:: Recorded information

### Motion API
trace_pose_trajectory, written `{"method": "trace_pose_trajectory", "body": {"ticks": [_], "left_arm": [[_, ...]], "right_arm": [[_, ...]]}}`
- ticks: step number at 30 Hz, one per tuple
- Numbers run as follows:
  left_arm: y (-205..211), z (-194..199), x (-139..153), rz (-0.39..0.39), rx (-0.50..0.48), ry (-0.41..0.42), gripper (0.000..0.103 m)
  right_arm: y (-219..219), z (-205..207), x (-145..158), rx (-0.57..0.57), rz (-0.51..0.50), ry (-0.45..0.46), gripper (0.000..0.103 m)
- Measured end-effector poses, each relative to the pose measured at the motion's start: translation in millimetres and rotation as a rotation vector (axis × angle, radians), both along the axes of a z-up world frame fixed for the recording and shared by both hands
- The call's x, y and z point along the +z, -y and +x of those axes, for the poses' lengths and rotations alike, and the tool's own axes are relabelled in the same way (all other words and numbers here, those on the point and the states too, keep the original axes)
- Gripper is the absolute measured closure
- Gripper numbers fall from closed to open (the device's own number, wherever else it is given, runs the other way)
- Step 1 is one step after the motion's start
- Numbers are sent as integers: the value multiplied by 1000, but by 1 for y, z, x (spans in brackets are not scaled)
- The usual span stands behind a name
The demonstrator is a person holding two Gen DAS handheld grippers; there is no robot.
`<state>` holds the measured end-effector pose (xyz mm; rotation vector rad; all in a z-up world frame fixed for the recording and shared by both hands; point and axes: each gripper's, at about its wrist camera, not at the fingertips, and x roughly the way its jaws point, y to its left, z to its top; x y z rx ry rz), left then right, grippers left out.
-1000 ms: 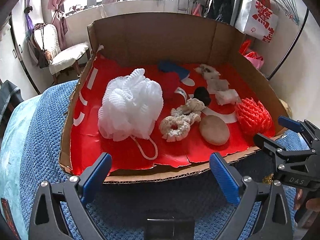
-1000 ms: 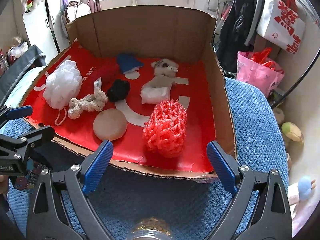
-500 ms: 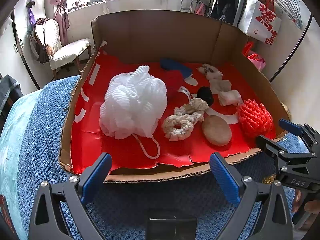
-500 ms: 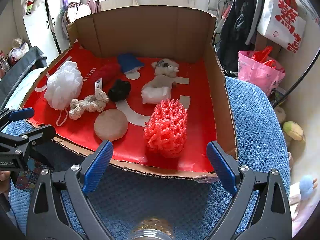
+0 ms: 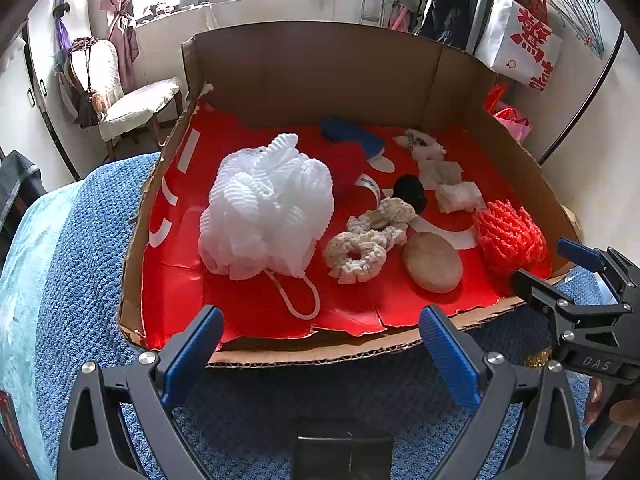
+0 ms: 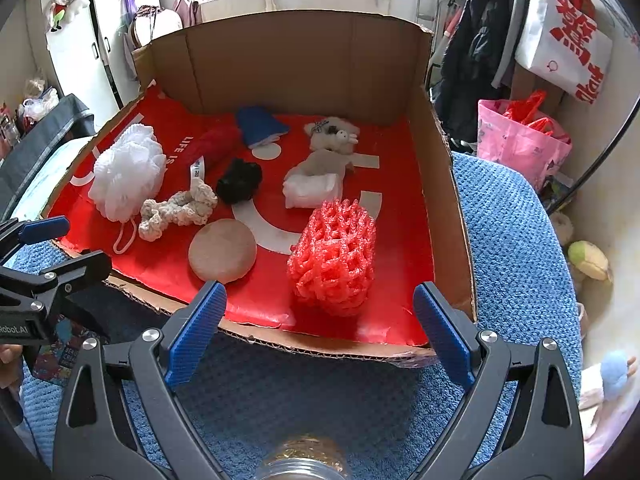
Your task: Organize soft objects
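A cardboard box (image 5: 304,68) (image 6: 304,60) with a red floor holds soft things. At left lies a white mesh bath puff (image 5: 266,208) (image 6: 128,172). Beside it are a cream crocheted scrunchie (image 5: 366,246) (image 6: 176,210), a tan round sponge (image 5: 432,262) (image 6: 222,250), a black pom (image 5: 410,192) (image 6: 240,180), and a red foam net (image 5: 510,236) (image 6: 334,258). Farther back sit white cloths (image 6: 314,190), a plush toy (image 6: 332,136) and a blue cloth (image 6: 258,126). My left gripper (image 5: 320,344) hangs open before the box's front edge. My right gripper (image 6: 318,326) is open too, empty, facing the red net.
The box rests on a blue knitted blanket (image 5: 280,400) (image 6: 508,240). A chair (image 5: 136,100) stands at back left. A pink bag (image 6: 520,136) and a white paper bag (image 6: 568,40) are at right, with plush toys (image 6: 588,260) on the floor.
The left wrist view has drifted slightly closer to the box. The right gripper has hardly moved. Nothing in the box has shifted.
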<state>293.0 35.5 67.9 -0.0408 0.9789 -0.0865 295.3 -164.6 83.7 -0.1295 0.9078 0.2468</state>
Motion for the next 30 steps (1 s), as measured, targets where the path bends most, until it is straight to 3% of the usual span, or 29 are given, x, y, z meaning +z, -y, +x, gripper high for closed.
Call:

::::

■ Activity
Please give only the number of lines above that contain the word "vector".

■ Task output
2